MATERIAL FOR THIS EXERCISE: Begin
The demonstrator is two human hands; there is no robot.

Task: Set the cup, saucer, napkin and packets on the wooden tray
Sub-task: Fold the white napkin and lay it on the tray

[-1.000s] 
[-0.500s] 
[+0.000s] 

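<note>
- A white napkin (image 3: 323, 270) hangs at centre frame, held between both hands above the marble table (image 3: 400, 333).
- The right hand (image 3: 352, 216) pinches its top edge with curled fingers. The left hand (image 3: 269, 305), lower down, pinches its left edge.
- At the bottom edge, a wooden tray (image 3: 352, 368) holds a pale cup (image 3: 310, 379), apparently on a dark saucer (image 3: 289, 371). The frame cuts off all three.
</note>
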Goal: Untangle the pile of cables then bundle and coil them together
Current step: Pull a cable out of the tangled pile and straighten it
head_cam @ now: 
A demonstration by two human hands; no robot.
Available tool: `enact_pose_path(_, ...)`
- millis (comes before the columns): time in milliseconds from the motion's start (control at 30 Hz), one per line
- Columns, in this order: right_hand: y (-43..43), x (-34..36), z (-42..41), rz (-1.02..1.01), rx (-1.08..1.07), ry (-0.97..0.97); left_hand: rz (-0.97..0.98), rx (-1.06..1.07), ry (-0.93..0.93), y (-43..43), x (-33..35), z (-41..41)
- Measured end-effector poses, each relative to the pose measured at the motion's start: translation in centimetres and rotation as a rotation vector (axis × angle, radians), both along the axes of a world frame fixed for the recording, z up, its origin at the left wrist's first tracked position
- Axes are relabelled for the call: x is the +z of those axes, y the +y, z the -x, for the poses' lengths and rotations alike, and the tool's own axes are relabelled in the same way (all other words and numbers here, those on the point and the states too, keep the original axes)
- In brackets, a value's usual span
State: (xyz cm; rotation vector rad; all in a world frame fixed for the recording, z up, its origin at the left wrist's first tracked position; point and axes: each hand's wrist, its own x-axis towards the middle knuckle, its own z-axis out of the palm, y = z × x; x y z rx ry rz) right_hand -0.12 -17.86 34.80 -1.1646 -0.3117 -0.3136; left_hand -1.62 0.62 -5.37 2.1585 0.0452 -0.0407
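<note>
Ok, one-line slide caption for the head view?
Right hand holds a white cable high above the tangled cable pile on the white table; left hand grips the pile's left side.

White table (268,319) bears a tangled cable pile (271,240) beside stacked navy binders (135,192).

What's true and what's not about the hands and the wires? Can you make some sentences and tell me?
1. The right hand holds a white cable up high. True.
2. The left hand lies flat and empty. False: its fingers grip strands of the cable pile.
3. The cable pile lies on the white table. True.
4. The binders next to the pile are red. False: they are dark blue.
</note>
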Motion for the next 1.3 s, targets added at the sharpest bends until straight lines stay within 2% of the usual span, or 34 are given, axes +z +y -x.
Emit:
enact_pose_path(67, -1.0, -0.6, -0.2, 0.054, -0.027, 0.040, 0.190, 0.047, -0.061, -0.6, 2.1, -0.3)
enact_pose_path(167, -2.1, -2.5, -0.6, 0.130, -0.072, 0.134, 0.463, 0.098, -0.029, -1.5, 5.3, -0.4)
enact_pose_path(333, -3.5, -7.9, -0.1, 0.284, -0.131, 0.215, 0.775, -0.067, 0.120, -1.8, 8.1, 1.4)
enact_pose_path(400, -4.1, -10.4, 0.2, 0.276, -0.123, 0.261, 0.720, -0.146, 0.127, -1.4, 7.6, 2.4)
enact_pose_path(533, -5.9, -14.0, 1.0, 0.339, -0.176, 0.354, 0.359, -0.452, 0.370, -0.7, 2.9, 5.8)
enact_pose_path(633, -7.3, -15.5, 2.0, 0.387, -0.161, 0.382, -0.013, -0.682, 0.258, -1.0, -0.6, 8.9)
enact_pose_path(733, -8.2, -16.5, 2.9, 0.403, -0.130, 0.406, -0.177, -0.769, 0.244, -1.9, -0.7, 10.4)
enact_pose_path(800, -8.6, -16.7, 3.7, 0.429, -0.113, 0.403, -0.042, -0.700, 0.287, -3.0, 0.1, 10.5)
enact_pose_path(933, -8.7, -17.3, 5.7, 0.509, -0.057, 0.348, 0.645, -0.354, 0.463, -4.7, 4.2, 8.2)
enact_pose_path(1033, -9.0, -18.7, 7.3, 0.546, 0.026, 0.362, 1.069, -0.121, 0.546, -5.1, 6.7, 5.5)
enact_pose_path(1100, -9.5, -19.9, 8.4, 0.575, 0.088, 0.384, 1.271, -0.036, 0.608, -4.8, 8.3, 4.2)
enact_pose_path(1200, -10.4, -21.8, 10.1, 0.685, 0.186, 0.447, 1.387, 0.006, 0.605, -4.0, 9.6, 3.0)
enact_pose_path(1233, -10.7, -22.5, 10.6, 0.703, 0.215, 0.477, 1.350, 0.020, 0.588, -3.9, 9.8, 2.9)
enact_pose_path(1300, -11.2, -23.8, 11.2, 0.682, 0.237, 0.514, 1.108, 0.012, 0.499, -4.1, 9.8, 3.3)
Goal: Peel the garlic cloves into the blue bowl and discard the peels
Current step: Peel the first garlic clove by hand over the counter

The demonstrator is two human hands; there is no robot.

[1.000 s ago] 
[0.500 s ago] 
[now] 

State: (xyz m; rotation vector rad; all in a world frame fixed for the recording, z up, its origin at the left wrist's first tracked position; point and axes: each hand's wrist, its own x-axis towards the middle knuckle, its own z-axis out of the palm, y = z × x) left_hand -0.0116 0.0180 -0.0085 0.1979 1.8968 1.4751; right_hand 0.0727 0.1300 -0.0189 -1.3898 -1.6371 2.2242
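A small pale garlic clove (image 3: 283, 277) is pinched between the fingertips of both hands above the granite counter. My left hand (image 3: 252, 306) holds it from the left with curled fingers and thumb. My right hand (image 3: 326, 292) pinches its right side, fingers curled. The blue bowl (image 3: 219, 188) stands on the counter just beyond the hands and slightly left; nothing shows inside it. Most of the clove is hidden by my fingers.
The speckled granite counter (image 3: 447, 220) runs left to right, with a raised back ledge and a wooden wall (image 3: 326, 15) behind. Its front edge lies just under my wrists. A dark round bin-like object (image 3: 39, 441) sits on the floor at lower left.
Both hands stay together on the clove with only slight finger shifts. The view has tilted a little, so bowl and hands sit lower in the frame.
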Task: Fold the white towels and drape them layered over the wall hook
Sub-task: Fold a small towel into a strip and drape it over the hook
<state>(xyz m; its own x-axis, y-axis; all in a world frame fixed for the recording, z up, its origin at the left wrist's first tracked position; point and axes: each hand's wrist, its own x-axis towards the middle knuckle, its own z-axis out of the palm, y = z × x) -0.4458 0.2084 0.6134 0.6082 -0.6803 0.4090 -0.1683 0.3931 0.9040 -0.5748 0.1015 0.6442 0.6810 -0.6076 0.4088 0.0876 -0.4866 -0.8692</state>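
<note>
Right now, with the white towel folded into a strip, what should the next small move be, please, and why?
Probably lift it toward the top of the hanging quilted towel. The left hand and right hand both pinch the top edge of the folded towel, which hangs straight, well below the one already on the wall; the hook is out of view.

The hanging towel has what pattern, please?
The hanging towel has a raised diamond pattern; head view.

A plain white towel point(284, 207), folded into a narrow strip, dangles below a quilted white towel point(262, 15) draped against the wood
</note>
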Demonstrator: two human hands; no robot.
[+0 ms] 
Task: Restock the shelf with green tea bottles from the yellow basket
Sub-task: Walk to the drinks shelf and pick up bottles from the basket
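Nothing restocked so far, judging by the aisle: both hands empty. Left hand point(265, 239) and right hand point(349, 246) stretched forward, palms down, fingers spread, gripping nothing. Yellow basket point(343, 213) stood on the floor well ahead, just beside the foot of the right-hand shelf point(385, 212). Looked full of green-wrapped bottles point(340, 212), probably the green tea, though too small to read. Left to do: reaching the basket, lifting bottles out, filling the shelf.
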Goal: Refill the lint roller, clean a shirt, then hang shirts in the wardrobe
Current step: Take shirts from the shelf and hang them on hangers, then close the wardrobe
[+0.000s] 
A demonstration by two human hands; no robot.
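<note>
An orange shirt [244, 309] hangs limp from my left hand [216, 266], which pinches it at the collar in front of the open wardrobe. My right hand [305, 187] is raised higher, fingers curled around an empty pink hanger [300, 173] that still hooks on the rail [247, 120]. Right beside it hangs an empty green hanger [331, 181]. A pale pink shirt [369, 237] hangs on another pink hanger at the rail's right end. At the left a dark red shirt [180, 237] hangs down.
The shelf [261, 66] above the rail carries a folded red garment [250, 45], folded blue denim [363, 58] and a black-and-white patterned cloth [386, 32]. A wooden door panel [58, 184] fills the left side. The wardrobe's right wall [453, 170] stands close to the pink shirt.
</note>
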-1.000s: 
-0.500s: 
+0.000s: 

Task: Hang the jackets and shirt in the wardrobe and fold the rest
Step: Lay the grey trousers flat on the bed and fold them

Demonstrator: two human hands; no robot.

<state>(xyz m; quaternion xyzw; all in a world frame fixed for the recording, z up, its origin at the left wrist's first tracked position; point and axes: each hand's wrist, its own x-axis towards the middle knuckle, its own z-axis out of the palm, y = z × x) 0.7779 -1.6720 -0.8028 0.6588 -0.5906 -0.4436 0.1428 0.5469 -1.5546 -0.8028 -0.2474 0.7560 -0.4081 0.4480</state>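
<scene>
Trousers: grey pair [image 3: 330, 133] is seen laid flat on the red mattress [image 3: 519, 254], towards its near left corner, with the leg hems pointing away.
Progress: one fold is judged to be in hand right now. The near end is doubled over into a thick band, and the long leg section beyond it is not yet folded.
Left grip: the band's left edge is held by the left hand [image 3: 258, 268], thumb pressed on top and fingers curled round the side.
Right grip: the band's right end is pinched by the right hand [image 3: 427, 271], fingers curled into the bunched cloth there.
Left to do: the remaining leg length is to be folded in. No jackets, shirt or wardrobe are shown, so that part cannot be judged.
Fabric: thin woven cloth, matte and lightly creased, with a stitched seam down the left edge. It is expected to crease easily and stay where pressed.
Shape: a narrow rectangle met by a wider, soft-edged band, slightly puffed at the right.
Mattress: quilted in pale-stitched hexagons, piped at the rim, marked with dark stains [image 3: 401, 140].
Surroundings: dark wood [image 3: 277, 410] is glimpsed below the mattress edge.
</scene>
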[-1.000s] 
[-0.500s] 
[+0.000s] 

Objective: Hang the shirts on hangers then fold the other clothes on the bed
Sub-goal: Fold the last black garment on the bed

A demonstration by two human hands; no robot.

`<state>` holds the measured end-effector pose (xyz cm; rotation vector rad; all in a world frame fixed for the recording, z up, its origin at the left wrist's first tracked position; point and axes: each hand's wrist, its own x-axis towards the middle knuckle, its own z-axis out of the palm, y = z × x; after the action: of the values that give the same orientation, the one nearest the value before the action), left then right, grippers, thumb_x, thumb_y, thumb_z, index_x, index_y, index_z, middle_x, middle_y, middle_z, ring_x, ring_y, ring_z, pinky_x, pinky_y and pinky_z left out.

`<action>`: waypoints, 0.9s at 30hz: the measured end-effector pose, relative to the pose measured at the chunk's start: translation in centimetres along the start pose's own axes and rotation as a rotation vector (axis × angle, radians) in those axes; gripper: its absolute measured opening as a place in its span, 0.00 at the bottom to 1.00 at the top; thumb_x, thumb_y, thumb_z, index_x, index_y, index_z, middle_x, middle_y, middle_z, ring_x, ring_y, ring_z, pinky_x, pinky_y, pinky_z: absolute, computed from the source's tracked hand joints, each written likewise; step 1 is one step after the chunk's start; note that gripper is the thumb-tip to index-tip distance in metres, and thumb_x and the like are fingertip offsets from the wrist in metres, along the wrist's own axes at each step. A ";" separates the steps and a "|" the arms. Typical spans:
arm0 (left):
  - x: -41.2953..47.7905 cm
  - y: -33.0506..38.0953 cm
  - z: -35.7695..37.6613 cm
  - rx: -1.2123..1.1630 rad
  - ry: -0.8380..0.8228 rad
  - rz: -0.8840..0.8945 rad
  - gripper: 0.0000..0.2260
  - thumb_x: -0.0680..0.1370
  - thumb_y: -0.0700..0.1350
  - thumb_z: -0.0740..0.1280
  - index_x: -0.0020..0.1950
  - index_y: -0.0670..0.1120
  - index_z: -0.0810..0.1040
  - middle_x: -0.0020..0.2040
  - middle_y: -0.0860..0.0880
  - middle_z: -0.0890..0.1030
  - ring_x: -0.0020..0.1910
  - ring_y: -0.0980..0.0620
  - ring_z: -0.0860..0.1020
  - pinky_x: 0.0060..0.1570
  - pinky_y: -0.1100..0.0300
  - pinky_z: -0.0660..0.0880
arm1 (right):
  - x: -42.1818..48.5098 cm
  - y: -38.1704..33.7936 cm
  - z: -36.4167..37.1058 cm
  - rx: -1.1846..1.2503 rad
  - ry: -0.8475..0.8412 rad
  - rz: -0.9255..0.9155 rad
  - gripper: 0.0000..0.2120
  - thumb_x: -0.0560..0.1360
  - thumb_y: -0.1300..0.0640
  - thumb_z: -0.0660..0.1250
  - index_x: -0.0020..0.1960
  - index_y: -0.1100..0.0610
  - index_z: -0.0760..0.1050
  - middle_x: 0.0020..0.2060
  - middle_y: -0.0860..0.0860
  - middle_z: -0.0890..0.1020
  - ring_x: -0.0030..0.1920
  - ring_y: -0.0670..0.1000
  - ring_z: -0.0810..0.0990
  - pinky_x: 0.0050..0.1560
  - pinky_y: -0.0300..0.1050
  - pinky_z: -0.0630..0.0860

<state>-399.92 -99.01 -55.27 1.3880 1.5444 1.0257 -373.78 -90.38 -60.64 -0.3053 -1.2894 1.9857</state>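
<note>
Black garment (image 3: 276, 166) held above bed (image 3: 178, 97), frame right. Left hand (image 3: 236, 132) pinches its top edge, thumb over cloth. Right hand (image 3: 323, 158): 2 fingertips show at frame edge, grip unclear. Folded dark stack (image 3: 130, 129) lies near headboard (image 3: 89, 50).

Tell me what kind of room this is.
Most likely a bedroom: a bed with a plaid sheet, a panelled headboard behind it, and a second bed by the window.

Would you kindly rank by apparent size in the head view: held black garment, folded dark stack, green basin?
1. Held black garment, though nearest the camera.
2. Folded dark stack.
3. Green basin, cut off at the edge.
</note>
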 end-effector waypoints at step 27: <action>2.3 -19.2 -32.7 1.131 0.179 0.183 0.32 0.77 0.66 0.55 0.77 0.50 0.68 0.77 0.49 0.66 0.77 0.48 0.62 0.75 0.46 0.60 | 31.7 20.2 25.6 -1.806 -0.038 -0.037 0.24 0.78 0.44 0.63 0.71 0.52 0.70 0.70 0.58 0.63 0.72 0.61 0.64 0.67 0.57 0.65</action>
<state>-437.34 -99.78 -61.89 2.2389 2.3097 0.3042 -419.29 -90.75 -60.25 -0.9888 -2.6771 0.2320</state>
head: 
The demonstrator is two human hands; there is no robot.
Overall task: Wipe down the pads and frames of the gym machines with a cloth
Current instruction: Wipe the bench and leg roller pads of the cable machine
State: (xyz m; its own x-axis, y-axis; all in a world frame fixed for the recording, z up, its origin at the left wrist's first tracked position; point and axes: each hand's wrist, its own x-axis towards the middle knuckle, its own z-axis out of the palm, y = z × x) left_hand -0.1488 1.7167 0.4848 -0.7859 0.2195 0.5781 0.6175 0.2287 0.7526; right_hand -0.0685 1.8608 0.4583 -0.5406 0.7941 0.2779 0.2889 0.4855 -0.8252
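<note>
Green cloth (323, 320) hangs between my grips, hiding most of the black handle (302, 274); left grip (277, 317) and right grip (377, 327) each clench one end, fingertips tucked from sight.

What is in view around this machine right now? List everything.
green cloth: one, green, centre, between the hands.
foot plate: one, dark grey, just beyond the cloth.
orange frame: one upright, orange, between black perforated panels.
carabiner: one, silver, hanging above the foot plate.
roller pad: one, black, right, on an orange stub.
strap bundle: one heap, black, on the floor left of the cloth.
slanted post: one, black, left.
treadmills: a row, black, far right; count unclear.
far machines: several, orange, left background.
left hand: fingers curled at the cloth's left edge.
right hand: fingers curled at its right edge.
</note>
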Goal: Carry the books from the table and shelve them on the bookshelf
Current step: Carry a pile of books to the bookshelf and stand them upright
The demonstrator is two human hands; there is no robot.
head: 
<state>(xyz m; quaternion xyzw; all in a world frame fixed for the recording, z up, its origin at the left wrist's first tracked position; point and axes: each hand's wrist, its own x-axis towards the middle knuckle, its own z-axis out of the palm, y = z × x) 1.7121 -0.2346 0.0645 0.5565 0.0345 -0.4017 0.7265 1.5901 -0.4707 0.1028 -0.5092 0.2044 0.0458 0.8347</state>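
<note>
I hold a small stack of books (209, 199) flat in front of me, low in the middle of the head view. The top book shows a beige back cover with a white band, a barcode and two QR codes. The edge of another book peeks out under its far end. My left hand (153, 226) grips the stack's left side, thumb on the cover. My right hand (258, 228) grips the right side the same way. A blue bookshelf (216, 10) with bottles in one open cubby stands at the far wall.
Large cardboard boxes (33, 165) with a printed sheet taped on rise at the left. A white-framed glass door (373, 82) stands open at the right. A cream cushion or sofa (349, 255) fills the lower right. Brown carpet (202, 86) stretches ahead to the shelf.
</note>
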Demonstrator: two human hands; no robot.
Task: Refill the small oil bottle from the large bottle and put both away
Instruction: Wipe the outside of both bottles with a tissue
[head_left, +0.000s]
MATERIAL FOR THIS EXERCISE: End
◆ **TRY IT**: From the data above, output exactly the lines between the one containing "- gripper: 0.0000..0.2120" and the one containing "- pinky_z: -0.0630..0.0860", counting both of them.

◆ **COMPLETED EXERCISE**:
  - gripper: 0.0000..0.2120
  - thumb_x: -0.0560..0.1360
  - thumb_y: -0.1300..0.0640
  - thumb_z: -0.0660..0.1250
  - index_x: -0.0020..0.1960
  - index_y: -0.1100..0.0610
  - index_z: -0.0760..0.1050
  - middle_x: 0.0020..0.2060
  - middle_y: -0.0860..0.0860
  - middle_z: -0.0890..0.1020
  - ring_x: -0.0030..0.1920
  - ring_y: -0.0670..0.1000
  - ring_z: -0.0810..0.0990
  - pinky_x: 0.0050..0.1560
  - pinky_y: -0.0300..0.1050
  - pinky_z: -0.0630..0.0860

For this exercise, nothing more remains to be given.